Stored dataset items
- - -
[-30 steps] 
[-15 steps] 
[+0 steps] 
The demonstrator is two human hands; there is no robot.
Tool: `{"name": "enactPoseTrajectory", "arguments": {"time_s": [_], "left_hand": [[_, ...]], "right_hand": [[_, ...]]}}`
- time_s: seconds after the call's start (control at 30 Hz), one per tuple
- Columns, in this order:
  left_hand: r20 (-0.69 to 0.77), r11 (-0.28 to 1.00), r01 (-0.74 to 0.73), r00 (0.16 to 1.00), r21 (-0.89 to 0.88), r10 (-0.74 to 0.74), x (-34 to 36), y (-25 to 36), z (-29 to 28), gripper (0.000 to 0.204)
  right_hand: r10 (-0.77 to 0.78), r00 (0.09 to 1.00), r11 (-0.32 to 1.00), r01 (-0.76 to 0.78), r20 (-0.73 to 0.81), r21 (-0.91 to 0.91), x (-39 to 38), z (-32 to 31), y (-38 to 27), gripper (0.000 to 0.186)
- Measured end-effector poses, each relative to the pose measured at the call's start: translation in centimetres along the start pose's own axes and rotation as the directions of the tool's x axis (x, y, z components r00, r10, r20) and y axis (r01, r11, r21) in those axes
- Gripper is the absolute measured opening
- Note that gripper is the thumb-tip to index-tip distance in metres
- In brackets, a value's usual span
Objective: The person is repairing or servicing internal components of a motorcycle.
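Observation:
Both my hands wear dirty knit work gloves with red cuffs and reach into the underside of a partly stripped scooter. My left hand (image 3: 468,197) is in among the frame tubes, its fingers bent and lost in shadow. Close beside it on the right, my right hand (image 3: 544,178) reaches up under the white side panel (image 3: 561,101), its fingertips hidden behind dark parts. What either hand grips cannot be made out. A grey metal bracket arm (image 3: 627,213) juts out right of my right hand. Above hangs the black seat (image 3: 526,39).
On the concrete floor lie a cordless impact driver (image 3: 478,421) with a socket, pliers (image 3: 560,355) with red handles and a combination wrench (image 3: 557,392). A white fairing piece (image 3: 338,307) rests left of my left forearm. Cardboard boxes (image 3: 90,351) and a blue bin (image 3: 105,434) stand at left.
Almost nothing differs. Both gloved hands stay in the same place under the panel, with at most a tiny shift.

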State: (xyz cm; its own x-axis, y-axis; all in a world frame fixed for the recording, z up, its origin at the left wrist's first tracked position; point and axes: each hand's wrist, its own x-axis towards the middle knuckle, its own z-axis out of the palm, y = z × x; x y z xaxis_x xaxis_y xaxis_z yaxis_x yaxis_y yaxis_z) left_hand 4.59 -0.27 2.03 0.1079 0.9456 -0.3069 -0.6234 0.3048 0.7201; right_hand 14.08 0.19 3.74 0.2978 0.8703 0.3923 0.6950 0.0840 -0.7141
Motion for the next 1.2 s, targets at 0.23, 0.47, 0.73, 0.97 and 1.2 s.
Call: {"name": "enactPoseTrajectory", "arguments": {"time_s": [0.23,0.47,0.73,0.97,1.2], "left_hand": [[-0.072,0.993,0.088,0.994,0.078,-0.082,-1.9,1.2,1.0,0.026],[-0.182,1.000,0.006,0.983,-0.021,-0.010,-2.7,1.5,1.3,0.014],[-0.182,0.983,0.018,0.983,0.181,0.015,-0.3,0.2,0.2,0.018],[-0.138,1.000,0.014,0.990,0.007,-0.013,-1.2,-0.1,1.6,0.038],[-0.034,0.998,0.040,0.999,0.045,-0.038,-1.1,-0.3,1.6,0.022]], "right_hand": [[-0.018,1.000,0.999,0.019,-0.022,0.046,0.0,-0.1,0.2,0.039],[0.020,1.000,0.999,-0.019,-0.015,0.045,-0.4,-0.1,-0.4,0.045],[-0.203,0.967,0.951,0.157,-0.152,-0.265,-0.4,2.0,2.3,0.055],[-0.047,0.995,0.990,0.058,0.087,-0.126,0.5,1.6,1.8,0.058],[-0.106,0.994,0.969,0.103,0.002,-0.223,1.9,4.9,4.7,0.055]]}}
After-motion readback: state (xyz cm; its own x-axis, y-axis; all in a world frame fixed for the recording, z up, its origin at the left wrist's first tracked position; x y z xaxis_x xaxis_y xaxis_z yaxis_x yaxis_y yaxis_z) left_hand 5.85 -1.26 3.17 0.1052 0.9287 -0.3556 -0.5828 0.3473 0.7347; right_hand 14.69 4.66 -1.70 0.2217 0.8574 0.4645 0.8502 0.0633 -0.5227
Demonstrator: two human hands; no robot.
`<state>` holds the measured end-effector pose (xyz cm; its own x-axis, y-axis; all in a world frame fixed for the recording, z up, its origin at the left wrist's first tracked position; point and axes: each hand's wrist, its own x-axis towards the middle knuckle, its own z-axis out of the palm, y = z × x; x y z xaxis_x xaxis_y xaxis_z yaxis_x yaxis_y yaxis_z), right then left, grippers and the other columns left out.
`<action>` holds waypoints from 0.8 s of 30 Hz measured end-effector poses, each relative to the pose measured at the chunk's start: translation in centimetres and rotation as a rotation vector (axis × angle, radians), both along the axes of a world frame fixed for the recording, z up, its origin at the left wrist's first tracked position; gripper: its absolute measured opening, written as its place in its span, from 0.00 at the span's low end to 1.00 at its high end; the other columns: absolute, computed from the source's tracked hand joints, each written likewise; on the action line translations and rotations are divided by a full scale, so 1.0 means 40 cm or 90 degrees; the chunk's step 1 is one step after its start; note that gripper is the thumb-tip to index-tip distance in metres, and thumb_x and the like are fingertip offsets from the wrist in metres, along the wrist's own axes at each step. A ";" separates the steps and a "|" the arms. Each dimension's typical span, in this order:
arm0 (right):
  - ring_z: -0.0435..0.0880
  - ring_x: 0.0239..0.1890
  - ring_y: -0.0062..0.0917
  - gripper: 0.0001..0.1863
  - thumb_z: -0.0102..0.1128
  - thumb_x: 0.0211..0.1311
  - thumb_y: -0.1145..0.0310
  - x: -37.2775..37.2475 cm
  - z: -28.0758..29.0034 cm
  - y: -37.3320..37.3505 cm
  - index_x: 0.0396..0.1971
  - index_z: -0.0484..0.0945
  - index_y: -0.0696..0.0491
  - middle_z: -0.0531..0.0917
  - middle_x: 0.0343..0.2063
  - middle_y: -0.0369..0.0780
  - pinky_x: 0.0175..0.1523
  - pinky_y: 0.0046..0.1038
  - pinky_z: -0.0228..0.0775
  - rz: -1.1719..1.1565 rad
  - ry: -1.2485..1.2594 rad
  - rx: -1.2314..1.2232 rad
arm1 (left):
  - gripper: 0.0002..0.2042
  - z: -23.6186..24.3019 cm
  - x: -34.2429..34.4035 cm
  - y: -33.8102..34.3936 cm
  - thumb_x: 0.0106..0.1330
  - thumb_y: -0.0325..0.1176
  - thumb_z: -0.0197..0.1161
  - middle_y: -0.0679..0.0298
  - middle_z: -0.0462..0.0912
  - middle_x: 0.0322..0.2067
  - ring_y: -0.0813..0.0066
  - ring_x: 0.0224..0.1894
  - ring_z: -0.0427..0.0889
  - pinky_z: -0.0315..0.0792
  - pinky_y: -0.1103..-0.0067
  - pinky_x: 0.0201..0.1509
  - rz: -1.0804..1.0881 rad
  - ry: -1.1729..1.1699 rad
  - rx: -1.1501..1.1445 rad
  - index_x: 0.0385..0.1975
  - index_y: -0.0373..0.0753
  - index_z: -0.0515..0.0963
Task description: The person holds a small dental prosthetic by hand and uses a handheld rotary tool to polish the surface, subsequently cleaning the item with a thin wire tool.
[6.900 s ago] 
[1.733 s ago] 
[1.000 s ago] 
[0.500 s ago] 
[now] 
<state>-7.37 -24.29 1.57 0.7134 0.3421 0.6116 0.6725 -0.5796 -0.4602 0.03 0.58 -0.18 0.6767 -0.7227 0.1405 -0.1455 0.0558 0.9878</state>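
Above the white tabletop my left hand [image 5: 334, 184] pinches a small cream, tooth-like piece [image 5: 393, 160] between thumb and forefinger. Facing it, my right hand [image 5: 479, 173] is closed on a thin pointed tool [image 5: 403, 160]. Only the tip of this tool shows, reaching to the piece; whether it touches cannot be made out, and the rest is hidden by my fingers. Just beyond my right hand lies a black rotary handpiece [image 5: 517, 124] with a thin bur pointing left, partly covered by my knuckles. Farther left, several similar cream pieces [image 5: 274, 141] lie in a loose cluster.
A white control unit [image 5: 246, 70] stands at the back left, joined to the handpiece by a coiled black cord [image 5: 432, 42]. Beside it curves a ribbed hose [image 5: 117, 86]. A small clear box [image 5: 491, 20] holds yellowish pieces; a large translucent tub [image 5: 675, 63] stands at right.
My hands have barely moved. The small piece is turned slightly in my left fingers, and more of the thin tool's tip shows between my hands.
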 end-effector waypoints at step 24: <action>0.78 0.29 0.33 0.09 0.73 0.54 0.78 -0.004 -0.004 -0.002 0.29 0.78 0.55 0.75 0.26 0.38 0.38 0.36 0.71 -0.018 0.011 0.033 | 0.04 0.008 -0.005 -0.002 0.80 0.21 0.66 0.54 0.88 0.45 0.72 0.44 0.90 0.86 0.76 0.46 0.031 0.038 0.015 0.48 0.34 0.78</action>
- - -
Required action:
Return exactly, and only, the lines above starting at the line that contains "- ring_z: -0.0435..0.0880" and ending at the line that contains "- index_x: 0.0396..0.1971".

Exercise answer:
  - ring_z: -0.0435..0.0880
  - ring_x: 0.0239..0.1890
  - ring_y: -0.0062..0.0917
  - gripper: 0.0001..0.1863
  - thumb_z: -0.0102..0.1128
  - thumb_x: 0.0211..0.1311
  - thumb_y: -0.1145..0.0310
  - x: -37.2775..37.2475 cm
  - z: -28.0758..29.0034 cm
  - y: -37.3320..37.3505 cm
  - index_x: 0.0396..0.1971

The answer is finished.